Difference between PIE and Standalone

I’m relatively new to UE4 and I’m trying to figure out what is happening in my game. Basically, I created myself a simple class called TransitionManager that inherits UObject. I have my GameInstance class (MyGameInstance) that instanciate this object like so :

mTransitionManager = ConstructObject<UTransitionManager>(UTransitionManager::StaticClass());

The MyGameInstance does that in the overided Init or InitPIE function (depending on which mode is played).

Basically the transitionManager object is then working as intended in PIE, and crashing in standalone.

Here is one example :

I have this function in TransitionManager:

void UTransitionManager::SwitchMap(FString aMapName, float aTransitionInTime, float aMinimumStayTime, float aTransitionOutTime)
{
	mMapReady = false;
	mTransitionTimer = aTransitionInTime;
	mTransitionInTime = aTransitionInTime;
	mTransitionOutTime = aTransitionOutTime;
	mTransitionStayTime = aMinimumStayTime;
	mCurrentTransitionState = TRANSITION_STATE_IN;
        mNextMap = aMapName;
}

Which works perfectly fine in PIE, it crashes on mNextMap = aMapName; in Standalone, basically because mNextMap (which is a FString) is invallid, for whatever reason.

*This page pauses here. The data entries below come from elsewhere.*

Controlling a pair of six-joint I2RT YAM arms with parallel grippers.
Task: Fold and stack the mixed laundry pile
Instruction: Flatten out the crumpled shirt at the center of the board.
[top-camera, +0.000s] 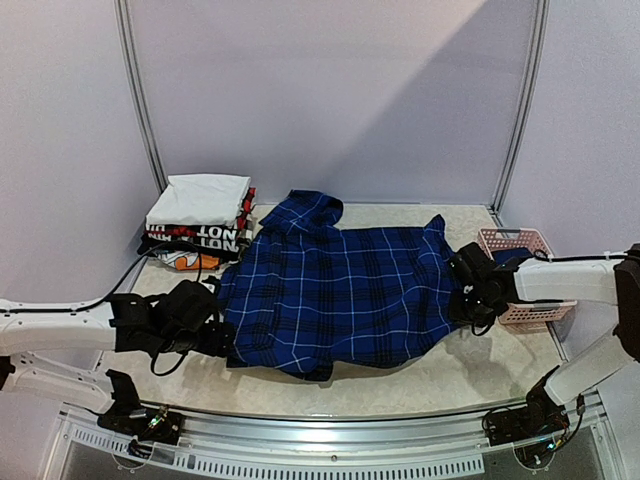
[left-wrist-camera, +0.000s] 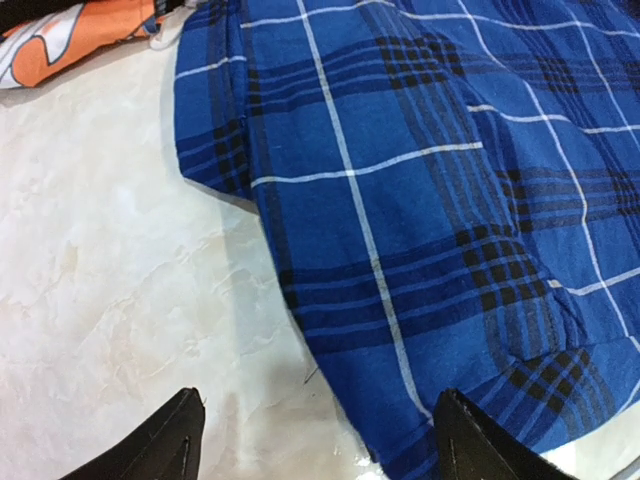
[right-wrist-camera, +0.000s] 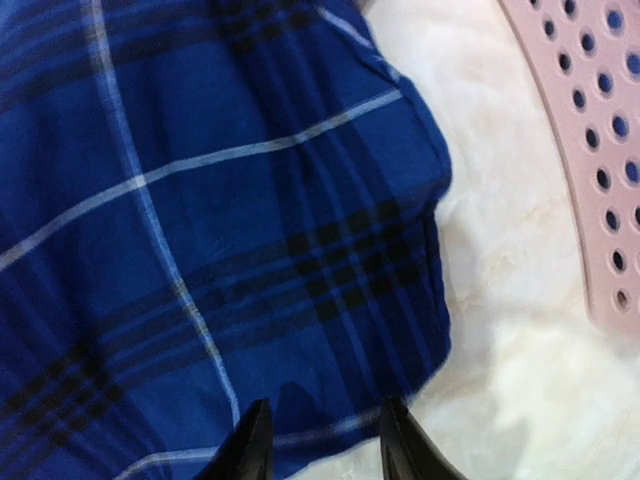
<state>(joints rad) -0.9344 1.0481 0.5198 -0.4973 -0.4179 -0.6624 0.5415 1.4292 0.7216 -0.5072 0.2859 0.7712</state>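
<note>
Marbled tabletop (top-camera: 440, 375): plaid shirt (top-camera: 340, 290) spread flat at centre, between folded garment stack (top-camera: 200, 220) and pink basket (top-camera: 515, 237). Left gripper (left-wrist-camera: 320, 400) spread wide at the shirt's left edge, grasping nothing. Right gripper (right-wrist-camera: 327, 405) narrowly parted over the right edge, released.

The plaid shirt (top-camera: 340, 290) is thin woven cloth, matt and softly creased (its hem is stitched flat). The table (top-camera: 440, 375) has a pale marbled top, smooth with a faint sheen, and a brushed-metal rail (top-camera: 330, 428) along its near edge. At the right edge, the pink basket (top-camera: 512, 234) is smooth perforated plastic. The folded garments (top-camera: 200, 205) at the far-left corner are matt cloth.
</note>
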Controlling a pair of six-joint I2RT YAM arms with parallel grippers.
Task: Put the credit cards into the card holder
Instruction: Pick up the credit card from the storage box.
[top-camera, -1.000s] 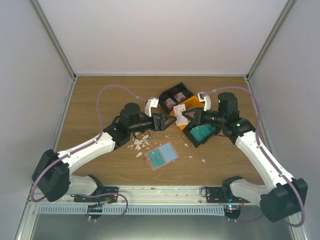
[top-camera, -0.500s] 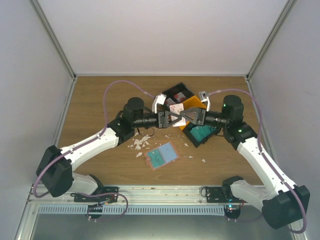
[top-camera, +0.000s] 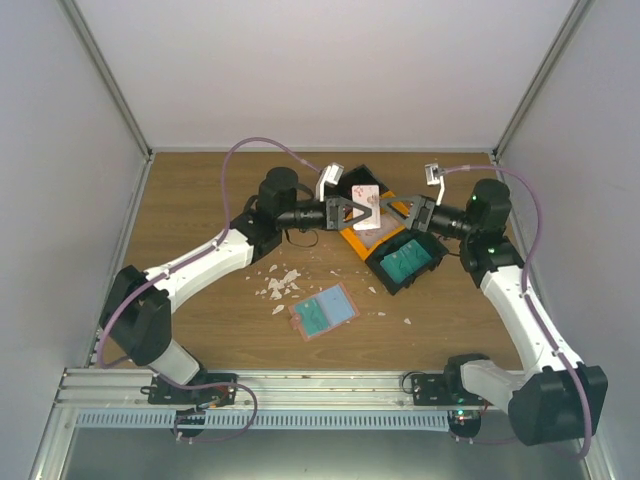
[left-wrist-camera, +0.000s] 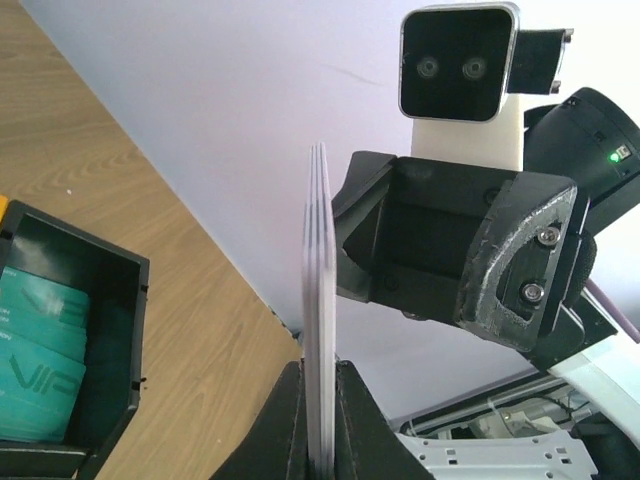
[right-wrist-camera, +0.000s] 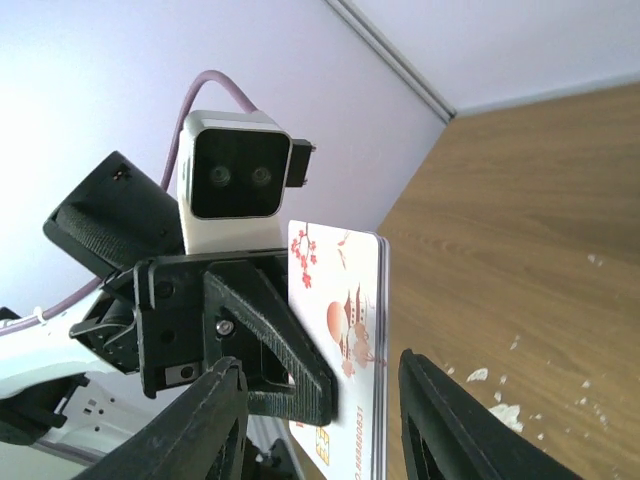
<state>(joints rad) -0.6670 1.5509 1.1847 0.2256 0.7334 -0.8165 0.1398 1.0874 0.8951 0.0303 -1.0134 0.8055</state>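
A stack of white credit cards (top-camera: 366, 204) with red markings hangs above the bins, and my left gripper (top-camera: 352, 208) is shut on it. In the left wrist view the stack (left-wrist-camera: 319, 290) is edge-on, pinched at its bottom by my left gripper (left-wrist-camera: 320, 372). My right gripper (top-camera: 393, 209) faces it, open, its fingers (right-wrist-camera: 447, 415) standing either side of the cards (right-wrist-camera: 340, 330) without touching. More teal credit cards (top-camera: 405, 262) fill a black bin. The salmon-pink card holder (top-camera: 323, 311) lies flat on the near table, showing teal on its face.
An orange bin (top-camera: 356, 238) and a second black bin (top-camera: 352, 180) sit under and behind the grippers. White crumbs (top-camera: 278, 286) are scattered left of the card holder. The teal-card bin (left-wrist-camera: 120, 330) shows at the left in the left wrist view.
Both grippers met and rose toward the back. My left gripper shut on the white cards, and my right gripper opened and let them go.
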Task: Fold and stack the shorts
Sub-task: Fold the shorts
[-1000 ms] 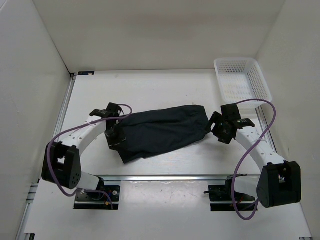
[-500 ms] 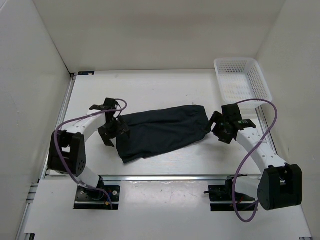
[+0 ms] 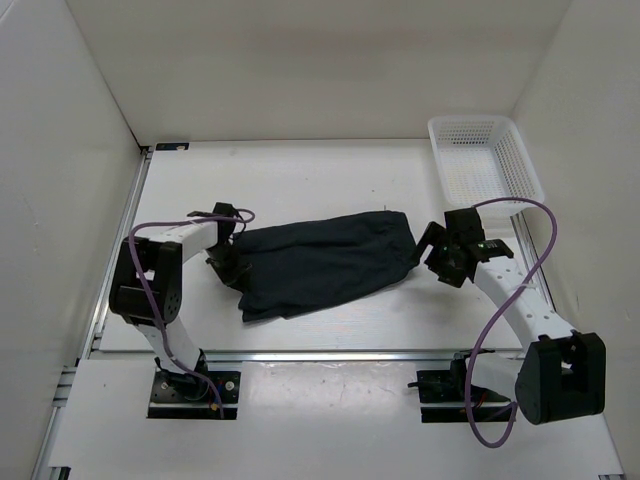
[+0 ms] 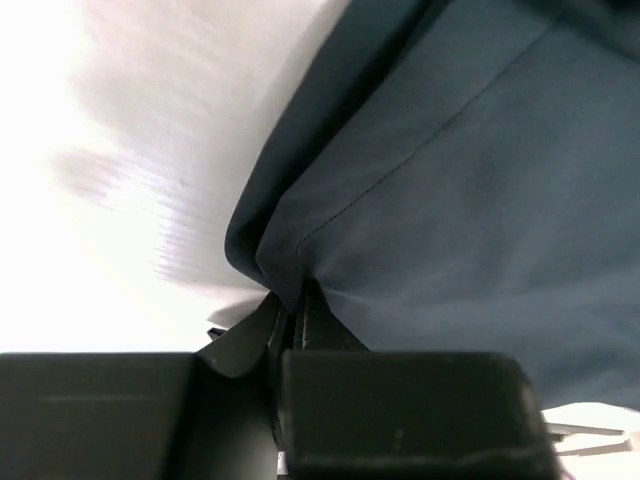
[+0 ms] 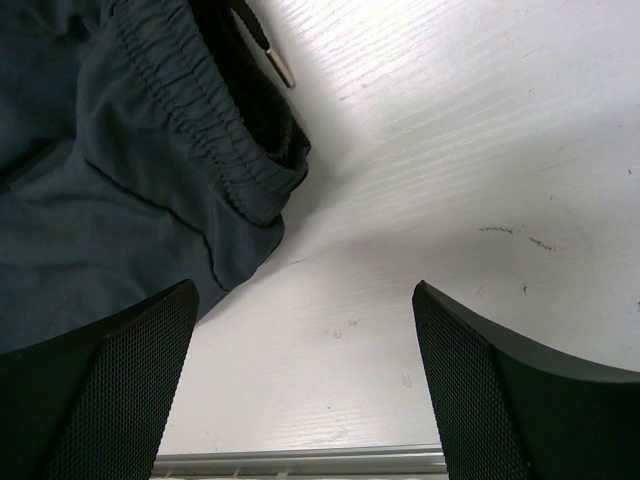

I’ve done a lot of things trying to figure this out, but I’m kinda convice now that this is not “normal” behavior.

I’m concern this may have something to do with the GameInstance class, but I have no way to prove it has of yet.

Please, anyone, do you have a hint on why this is happening???

Well I just found my answer : basically the UPROPERTY() macro is very freaking important so that it does not GC anything. I thought it was only useful to set some “settings” like if its visible in blueprint or not and stuff like that. When I wanted to use defaults, I thought not using UPROPERTY() was OK. Looks like I was dead wrong!

Bascially : use UPROPERTY() everywhere!